An amendment to the Senate highway bill now under consideration that includes third class medical reform language has been filed by Sens. Joe Manchin (D-W.Va.) and John Boozman (R-Ark.). The amendment, which mirrors language in the Pilot’s Bill of Rights 2, was filed by the two senators who are longtime general aviation advocates. Manchin is also a pilot and AOPA member.
“We very much want to see third class medical reform enacted by any means possible, and we appreciate the leadership of Senators Manchin and Boozman in bringing this issue forward and working to have it added to the highway bill,” said AOPA President Mark Baker. “Both these senators understand just how important this issue is to the general aviation community and have demonstrated that they’re willing to act to give pilots relief from the outdated and cumbersome third class medical process.”
Support for third class medical reform in Congress continues to grow. On July 16, AOPA issued a call to action to members, urging them to contact their elected officials and ask them to cosponsor the Pilot/s Bill of Rights 2, which was introduced in both the House and Senate earlier this year and includes third class medical reform as well as numerous protections for pilots facing an FAA enforcement action. Nearly 70,000 members responded almost immediately, and within a few days 21 more senators had added their names to the bipartisan list of co-sponsors, which now includes 47 senators and 117 members of the House.

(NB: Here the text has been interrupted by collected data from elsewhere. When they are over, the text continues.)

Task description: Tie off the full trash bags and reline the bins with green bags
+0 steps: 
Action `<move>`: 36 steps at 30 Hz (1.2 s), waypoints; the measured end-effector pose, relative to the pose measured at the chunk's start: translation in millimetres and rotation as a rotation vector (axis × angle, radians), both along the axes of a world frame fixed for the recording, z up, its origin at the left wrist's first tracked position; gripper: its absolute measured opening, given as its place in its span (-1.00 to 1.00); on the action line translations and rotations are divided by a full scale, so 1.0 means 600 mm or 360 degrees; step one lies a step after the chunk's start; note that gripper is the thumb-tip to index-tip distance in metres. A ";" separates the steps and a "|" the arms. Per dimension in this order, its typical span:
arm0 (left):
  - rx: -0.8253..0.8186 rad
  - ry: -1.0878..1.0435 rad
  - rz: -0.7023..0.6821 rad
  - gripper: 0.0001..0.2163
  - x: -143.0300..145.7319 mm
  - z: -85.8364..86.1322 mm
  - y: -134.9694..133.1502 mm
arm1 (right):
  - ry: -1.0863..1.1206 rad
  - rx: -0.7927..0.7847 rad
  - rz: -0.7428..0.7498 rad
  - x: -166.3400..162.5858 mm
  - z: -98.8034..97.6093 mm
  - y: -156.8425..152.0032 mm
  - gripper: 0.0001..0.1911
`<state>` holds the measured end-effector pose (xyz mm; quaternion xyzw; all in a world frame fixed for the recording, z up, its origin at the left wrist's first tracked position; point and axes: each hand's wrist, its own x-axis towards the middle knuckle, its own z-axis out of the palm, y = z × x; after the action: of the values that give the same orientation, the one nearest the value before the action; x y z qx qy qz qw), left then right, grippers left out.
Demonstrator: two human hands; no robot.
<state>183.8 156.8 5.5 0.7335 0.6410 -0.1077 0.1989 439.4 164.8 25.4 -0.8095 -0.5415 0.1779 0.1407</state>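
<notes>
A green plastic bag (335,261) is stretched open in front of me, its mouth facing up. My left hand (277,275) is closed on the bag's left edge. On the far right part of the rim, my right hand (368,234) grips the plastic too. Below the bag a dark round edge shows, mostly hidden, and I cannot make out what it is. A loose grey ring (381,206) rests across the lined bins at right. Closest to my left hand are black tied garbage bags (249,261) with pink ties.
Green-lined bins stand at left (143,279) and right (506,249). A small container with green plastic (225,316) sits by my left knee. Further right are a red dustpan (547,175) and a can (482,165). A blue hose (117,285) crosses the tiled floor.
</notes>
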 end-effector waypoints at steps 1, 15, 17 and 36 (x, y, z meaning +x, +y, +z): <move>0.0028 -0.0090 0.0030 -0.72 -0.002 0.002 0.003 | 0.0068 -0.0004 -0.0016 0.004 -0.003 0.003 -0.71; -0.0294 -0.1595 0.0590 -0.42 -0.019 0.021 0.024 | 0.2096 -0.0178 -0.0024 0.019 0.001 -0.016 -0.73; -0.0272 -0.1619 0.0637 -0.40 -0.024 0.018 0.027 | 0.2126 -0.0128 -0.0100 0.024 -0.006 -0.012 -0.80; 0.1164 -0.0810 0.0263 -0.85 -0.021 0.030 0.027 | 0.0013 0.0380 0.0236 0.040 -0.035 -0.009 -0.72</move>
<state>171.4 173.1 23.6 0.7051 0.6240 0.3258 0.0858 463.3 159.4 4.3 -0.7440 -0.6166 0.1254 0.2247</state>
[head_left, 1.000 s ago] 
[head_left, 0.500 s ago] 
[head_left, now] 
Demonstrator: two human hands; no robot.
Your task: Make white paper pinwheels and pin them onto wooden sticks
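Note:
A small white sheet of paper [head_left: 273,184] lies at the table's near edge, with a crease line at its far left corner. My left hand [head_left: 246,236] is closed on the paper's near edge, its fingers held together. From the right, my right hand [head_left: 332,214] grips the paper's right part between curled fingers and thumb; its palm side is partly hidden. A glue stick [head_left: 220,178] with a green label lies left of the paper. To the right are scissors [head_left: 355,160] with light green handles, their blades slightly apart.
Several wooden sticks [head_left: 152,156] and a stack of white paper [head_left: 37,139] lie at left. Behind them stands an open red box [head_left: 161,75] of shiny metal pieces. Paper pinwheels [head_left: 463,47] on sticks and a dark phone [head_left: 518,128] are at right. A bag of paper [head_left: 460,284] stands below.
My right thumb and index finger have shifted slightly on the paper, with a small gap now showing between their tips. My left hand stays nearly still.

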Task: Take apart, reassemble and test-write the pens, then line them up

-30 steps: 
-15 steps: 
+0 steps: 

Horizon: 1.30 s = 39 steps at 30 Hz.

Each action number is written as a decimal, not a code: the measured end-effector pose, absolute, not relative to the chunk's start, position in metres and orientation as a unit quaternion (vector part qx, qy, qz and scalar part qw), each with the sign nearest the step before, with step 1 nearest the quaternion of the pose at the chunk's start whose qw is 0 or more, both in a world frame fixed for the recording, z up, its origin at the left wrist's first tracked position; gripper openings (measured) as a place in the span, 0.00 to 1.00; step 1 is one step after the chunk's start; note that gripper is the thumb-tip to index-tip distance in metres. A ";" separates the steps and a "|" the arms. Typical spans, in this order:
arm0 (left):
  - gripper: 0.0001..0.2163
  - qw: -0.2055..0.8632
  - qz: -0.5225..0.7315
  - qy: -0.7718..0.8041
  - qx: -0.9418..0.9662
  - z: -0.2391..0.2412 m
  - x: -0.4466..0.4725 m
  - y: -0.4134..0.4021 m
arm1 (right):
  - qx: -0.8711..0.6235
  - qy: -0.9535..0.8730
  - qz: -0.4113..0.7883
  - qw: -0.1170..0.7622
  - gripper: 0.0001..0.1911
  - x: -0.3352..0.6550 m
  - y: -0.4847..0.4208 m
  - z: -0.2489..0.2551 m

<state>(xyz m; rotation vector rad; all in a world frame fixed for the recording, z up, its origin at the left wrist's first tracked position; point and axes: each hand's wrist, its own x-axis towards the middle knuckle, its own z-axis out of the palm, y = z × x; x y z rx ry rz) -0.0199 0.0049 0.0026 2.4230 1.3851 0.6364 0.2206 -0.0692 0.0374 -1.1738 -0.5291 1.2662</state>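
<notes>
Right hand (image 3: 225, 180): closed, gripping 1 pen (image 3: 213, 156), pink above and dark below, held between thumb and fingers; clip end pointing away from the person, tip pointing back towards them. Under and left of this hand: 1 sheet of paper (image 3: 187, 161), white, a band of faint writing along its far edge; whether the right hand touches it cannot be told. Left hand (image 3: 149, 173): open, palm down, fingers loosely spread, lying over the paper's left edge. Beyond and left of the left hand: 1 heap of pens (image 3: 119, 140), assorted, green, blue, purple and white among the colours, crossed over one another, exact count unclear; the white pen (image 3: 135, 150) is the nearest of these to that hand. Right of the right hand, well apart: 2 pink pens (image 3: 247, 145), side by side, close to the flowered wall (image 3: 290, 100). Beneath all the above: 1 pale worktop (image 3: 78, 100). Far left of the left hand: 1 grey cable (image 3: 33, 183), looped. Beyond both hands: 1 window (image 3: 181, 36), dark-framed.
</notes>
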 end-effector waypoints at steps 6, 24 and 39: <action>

“Our friends in Congress and our members are really helping make the difference when it comes to creating momentum for this important legislation,” said Baker. “Thanks to all of you who have contacted your legislators. If you have or haven’t already been in touch with your senators or your member of Congress, I urge you to contact them now to support this amendment. Every voice counts.”
A complete list of co-sponsors is available on AOPA’s website and members who wish to contact their legislators can do so through the association’s action page.
“We are determined to get third class medical reform, and lawmakers have heard our message loud and clear,” said Baker. “But this doesn’t mean we can or will rest. We’ll keep working for medical reform every day, and through every possible channel, until we get it done.”
AOPA’s pursuit of third class medical reform to expand on the successful sport pilot medical standard, which has safely allowed some pilots to fly without a third class medical certificate for more than a decade, is nothing new. In March 2012, AOPA and EAA jointly filed a petition with the FAA to expand the standard to more pilots and more types of aircraft.
The 2014 General Aviation Pilot Protection Act gained solid support, but time ran out in the 113th Congress before the bill could be brought to a vote. In the meantime, the FAA did develop a proposed rule to address needed changes to the third class medical process. The draft rule has been held up in the Department of Transportation review process for nearly a year with no sign of movement.
The start of the 114th Congress in January brought new legislation in the form of the Pilot’s Bill of Rights 2, S. 571, introduced by Sen. Jim Inhofe (R-Okla.) and Manchin. This bill has been put in amendment form (Manchin-Boozman) with the intent to attach it to the highway bill currently being considered by the Congress.